# Lola



## pammy4501 (Aug 8, 2007)

I see and have read the thread that Stacy started yesterday. I can't answer each of you because it is still making me cry to much. Your outpouring of love is overwhelming to me. What a wonderful group of friends here at SM. I wouldn't make it without you all.

Yesterday was a day that I have known would eventually happen for Lola. And far before her natural time. She was just shy of her fifth birthday. She had been having breakthrough seizures and now they spells were happening closer and closer. Thursday night she had a seizure at around nine. It didn't seem too bad, so I gave her a little valium and held her. At around two am, I was awakend by the dogs. She was seizing again. I tried medicated her again, but she was just having more and more. She was having trouble walking. And I could see in her eyes that she was tired. So, I prepared myself for what I knew needed to be done.
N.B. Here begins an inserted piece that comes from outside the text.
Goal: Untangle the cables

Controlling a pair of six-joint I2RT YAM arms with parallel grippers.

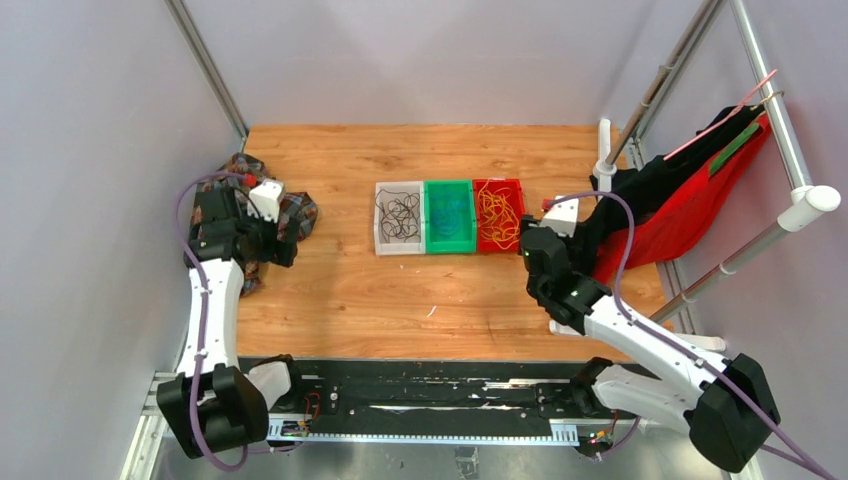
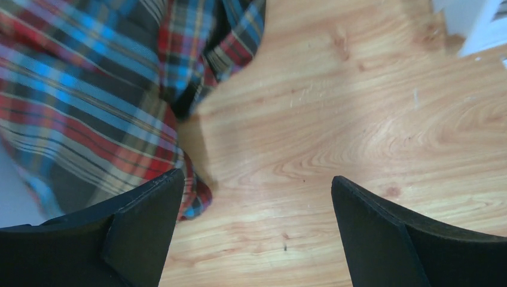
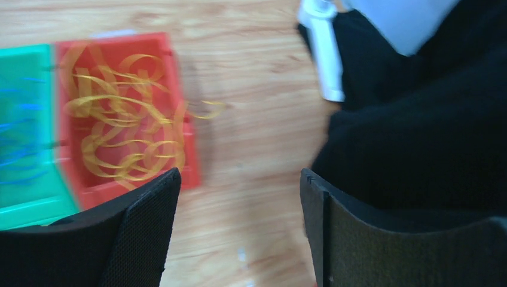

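The left gripper (image 2: 257, 197) stood wide and empty beside a plaid cloth (image 2: 89, 89). The right gripper (image 3: 239, 191), wide too, was near the red bin (image 3: 113, 43). The cables (image 1: 497, 216) lay sorted by colour in bins, so probably only one overhanging yellow loop (image 3: 206, 110) needed tucking in.

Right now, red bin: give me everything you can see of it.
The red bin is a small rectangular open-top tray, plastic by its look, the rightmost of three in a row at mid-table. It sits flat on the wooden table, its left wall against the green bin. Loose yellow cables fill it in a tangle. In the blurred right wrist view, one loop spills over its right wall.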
Then at 0700 when the vets office open, I just couldn't go. I was too emotional, and I didn't want it to be upsetting to her. So my wonderful husband took her in and stayed with her. It was tough on him too, because he adored this girl. So, he was the strong one. He said she was peaceful at her end. She fought GME for 1 year and 11 months. Now she can finally rest.
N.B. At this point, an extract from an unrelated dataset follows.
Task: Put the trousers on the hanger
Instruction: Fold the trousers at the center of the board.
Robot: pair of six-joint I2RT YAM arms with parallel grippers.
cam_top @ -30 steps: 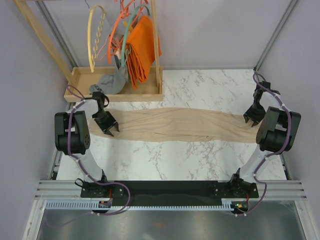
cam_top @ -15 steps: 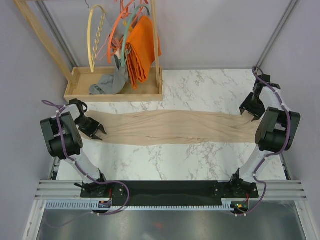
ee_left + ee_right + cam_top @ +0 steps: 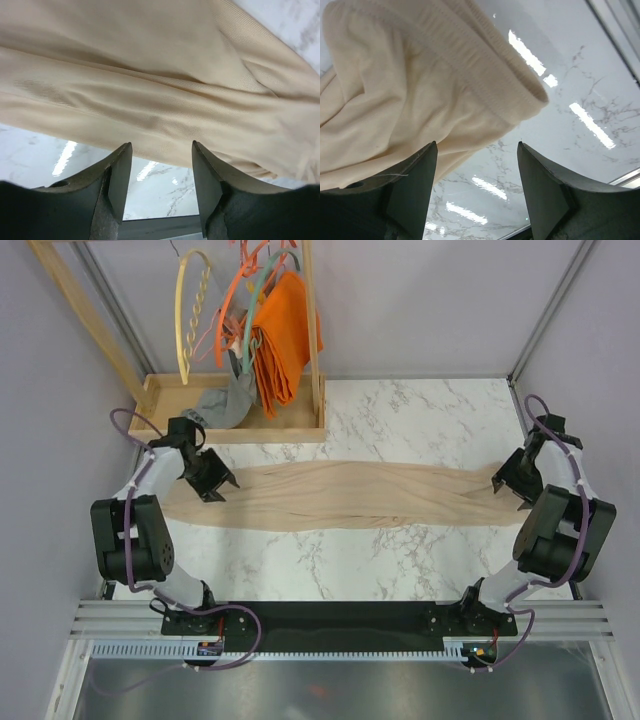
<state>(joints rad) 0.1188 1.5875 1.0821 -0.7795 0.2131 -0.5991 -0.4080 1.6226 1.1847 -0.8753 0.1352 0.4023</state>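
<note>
From the top camera, you are seeing one pair of trousers (image 3: 350, 495) lying flat across the marble table (image 3: 400, 560), stretching as one long beige band from the left side to the right side. One pale hanger (image 3: 200, 308) with a twisted bar is hanging on the wooden rack (image 3: 280, 432) at the far left corner, well apart from the trousers. Beside it, one orange cloth (image 3: 285, 335) and one teal hanger (image 3: 250, 305) are hanging among some orange hangers (image 3: 228, 310), which I cannot count. One grey garment (image 3: 225, 405) is lying in the tray of the rack. Your two arms are reaching out, one to each end of the fabric. The left gripper (image 3: 215, 480) is hovering over the far edge of the left end, and the right gripper (image 3: 507, 483) is sitting just beside the right end.

From the left wrist camera, you are seeing its two fingers (image 3: 117, 175) standing apart with nothing between them, so the left gripper is holding nothing. The folded beige fabric is lying just past the fingertips, and the marble is showing in the gap.

From the right wrist camera, the two fingers are standing wide apart, and this gripper also is gripping nothing. The ribbed waistband (image 3: 485, 65) of the trousers is lying bunched in front of them. Whether the fabric is touching the left finger, I cannot tell.
</note>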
Lola's brain will now go to UGA for research and her ashes will come home to us. I hope they can learn from her and finally eradicate this monster in our midst called GME.


----------



## MaryH (Mar 7, 2006)

Pam, I wish I could wave a magic wand to take your pain and grief away. You have given so much of yourself to Lola and now the loving, final act of sharing her with UGA. You are and will be an inspiration to all of us as we search and hope and pray for insight into these horrible brain diseases. Godspeed, Sweet Lola. And God be with you Pam as you face the days ahead.


----------



## Hunter's Mom (Dec 8, 2008)

I echo Mary's sentiments exactly. Hugs to you dear friend!


----------



## harrysmom (Sep 28, 2007)

Mary said what I'm feeling exactly. My heart, my thoughts, and my prayers go out to you, Pam.


----------



## casa verde maltese (Apr 7, 2007)

Pam I am so sorry, I wish there was something I could say to make all the heartache go away. Know that I am sending thoughts and prayers your way. Hugs & Love XOXOXO
jennifer


----------



## edelweiss (Apr 23, 2010)

So sad with you. Praying your selfless actions will spare someone else this same heartache, Pam. Blessings & love as you grieve your beautiful girl.


----------



## michellerobison (Dec 17, 2009)

It's so hard to say good bye to them. Your gift will allow reasearch to help other fluffs...
I'm so sorry,we all know how much you loved her.And how she loved you..


----------



## Madison's Mom (Dec 26, 2007)

I'm at a loss for words. I just want you to know my eyes are filled with tears and my heart hurts for you and your husband, Frankie and Truffles.


----------



## Malt Shoppe (Jul 20, 2011)

Pam, my deepest condolences to you on your loss. It is so familiar to me when I lost my precious Mimi. It's horribly difficult to lose them. Lola was a beautiful little girl. She's in heaven now and free of pain.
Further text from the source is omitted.